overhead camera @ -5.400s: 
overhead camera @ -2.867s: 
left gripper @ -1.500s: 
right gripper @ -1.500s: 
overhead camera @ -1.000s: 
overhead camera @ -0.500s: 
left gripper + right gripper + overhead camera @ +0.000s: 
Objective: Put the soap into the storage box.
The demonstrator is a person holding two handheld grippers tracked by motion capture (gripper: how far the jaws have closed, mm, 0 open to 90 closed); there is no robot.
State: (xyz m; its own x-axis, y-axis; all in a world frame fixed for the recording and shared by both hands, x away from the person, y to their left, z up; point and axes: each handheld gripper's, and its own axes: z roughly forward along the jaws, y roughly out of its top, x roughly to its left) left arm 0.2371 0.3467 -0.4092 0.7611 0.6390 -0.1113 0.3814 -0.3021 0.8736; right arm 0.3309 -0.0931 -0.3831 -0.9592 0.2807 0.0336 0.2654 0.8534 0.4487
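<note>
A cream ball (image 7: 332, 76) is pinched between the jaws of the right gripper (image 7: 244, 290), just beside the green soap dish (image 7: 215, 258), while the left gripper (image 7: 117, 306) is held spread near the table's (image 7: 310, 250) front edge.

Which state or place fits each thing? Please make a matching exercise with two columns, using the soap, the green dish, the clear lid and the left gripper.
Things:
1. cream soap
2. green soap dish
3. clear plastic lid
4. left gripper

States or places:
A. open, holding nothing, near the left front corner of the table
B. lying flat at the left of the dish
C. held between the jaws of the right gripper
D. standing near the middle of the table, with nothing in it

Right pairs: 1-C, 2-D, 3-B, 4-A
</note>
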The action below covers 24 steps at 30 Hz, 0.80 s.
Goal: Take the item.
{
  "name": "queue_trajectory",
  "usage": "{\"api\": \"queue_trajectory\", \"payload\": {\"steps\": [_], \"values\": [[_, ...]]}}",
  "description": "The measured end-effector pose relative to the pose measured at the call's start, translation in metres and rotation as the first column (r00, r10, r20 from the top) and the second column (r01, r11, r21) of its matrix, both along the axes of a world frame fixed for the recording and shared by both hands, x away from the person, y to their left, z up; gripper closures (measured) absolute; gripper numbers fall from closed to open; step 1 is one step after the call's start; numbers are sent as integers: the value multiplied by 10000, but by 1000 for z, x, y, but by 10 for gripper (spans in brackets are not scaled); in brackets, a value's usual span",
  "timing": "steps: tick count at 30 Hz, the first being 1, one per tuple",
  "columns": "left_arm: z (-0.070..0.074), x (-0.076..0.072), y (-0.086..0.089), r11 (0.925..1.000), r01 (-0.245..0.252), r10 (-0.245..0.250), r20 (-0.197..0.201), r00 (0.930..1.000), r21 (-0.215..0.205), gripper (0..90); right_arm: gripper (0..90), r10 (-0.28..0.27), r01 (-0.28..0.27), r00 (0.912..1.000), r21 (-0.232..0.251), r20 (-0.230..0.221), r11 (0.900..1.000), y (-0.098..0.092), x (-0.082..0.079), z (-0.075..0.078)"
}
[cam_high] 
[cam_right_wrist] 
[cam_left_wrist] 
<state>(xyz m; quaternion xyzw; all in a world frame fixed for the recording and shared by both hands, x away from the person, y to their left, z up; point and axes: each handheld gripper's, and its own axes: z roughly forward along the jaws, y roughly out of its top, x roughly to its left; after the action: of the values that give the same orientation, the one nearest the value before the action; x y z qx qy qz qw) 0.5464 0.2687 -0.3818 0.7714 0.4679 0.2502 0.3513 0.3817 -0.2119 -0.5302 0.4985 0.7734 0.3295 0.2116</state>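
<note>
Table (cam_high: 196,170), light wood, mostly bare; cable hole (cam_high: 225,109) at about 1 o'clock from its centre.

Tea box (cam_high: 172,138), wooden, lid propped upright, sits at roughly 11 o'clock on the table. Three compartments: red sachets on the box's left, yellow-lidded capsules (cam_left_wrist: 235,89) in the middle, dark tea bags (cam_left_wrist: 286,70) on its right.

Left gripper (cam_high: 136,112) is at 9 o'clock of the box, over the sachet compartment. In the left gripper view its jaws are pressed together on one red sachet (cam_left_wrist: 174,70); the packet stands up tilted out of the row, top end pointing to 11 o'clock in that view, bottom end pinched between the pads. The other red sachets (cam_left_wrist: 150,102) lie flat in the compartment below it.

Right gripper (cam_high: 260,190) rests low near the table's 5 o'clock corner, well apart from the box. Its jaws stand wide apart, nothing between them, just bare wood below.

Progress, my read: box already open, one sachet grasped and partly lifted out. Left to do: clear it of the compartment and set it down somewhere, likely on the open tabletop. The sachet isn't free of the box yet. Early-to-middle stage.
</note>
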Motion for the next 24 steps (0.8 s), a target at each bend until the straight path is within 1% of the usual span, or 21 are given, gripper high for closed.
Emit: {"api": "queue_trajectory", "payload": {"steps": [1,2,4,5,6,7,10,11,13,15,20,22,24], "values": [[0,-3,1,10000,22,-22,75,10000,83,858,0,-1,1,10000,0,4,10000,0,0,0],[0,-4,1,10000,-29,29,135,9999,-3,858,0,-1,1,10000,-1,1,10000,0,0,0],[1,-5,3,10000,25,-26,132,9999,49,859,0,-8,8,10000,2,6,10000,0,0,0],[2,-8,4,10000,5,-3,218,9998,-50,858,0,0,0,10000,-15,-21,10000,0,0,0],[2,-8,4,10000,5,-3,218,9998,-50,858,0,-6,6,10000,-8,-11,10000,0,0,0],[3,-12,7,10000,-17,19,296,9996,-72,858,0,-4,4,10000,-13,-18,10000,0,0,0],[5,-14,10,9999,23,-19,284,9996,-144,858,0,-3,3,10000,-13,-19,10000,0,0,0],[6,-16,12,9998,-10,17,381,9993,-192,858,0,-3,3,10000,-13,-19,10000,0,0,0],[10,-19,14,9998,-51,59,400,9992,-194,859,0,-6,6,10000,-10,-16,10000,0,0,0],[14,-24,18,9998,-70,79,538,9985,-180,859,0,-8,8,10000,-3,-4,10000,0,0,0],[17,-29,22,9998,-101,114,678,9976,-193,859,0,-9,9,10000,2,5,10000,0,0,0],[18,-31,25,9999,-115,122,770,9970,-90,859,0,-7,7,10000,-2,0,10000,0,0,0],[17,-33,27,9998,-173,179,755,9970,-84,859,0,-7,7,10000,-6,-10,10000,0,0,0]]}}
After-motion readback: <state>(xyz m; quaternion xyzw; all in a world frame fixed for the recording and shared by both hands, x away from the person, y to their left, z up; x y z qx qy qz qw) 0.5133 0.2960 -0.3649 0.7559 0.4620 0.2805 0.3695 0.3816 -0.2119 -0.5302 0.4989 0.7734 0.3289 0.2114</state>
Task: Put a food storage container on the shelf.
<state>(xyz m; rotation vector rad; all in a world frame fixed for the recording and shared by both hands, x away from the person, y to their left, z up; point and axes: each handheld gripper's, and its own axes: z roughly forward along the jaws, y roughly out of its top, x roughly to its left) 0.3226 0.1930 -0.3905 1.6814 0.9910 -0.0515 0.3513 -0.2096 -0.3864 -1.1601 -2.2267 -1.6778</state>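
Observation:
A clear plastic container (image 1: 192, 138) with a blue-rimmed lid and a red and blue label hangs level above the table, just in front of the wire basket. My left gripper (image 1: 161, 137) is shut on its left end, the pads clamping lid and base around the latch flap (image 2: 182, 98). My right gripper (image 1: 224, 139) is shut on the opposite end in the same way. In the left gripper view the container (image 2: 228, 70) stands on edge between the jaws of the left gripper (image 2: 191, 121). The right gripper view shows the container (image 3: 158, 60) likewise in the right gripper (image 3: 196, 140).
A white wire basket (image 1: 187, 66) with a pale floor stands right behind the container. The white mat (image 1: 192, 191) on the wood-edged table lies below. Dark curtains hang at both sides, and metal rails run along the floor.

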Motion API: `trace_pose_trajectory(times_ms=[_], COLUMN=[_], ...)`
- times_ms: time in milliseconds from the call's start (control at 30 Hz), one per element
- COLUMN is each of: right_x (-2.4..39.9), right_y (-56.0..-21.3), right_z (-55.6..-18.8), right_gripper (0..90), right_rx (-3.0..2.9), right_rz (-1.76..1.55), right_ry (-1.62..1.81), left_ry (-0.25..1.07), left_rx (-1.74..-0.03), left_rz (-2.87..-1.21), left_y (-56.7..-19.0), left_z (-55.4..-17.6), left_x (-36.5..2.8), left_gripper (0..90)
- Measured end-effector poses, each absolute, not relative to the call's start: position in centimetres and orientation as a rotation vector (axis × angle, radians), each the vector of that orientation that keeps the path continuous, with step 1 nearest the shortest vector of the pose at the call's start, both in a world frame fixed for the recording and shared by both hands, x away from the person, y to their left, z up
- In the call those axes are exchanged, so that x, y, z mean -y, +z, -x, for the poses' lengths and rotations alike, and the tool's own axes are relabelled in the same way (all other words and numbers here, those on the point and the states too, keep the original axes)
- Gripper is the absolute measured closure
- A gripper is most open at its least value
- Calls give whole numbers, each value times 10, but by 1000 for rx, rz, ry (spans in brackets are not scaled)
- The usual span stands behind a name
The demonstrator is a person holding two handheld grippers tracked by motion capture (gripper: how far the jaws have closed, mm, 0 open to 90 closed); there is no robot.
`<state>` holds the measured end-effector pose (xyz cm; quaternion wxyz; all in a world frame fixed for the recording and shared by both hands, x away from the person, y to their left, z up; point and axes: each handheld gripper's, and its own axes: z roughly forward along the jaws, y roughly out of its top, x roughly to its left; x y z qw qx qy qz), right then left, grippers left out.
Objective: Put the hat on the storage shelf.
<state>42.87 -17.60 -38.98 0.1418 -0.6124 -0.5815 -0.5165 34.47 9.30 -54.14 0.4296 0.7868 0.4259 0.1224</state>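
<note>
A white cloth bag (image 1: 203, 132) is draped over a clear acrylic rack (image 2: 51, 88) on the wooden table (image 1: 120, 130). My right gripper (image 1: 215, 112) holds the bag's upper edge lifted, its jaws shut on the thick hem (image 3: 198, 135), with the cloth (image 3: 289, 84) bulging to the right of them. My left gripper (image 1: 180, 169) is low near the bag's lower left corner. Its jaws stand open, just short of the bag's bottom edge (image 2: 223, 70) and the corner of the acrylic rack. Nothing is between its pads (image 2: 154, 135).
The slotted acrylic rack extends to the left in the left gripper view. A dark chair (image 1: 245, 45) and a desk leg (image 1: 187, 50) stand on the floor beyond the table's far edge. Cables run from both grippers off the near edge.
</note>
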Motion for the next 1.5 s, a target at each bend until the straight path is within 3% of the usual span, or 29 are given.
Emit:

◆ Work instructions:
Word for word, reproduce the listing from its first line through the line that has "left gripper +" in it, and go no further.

◆ Exercise result:
overhead camera @ -5.400s: 
overhead camera @ -2.867s: 
left gripper @ -1.500s: 
right gripper @ -1.500s: 
overhead camera @ -1.000s: 
overhead camera @ -0.500s: 
left gripper + right gripper + overhead camera @ +0.000s: 

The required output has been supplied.